Nothing outside the lines below from the one containing "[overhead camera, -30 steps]" through the one containing "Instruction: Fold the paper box" is to be printed; print those exactly, ends included, and drop the pictures.

▶ PROVIDED DATA:
________________

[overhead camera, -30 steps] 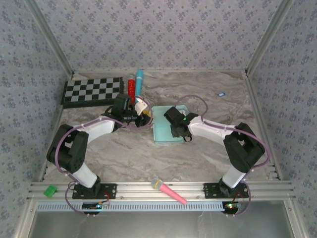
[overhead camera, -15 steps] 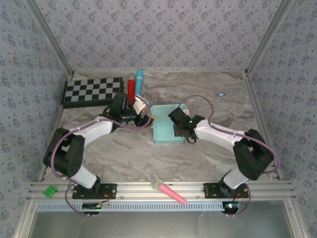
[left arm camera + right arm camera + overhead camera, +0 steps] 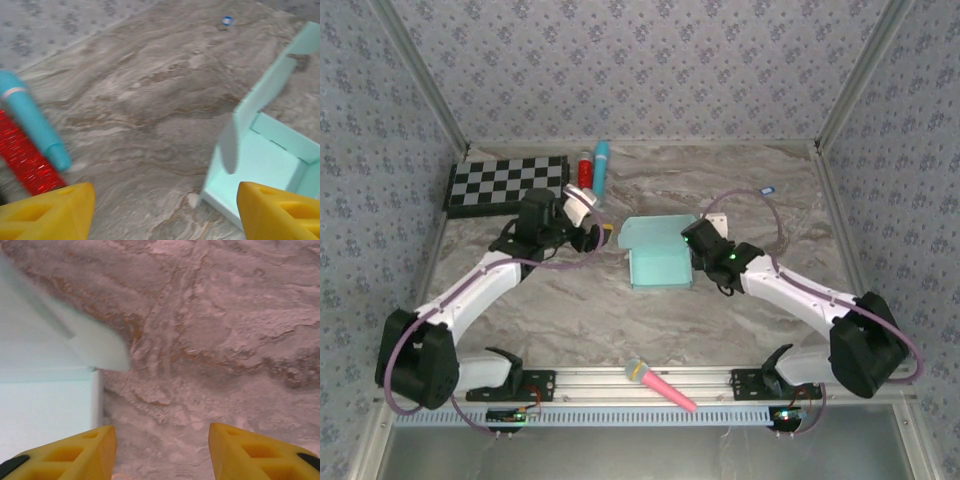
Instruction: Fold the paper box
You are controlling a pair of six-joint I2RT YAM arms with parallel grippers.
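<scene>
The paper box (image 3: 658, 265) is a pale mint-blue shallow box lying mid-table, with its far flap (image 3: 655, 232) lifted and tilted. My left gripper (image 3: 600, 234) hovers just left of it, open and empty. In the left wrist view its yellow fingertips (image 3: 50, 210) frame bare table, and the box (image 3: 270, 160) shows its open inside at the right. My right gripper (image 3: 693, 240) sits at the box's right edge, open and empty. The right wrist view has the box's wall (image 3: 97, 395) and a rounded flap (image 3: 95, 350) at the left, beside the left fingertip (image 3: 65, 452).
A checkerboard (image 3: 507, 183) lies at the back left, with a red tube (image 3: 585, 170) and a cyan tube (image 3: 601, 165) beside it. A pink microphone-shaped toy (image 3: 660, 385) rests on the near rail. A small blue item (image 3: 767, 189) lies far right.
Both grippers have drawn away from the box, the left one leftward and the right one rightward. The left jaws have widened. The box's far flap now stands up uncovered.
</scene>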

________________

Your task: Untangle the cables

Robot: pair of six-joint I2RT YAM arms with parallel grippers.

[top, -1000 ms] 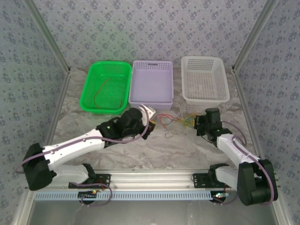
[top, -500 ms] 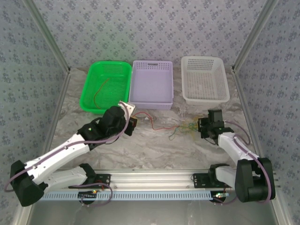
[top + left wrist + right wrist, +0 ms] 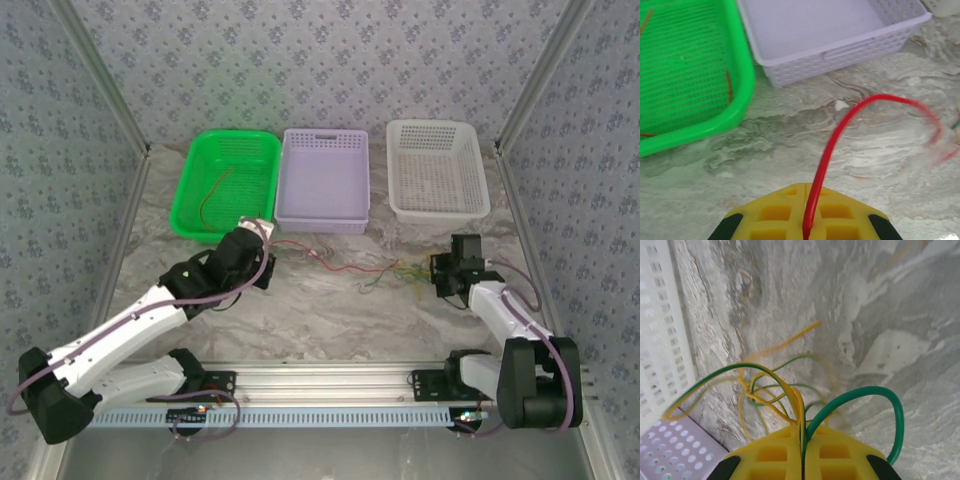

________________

▶ RESULT:
[overhead camera, -30 steps] 
[overhead camera, -15 steps] 
[left arm camera + right arm camera + overhead camera, +0 steps] 
Instruction: Fold the paper box

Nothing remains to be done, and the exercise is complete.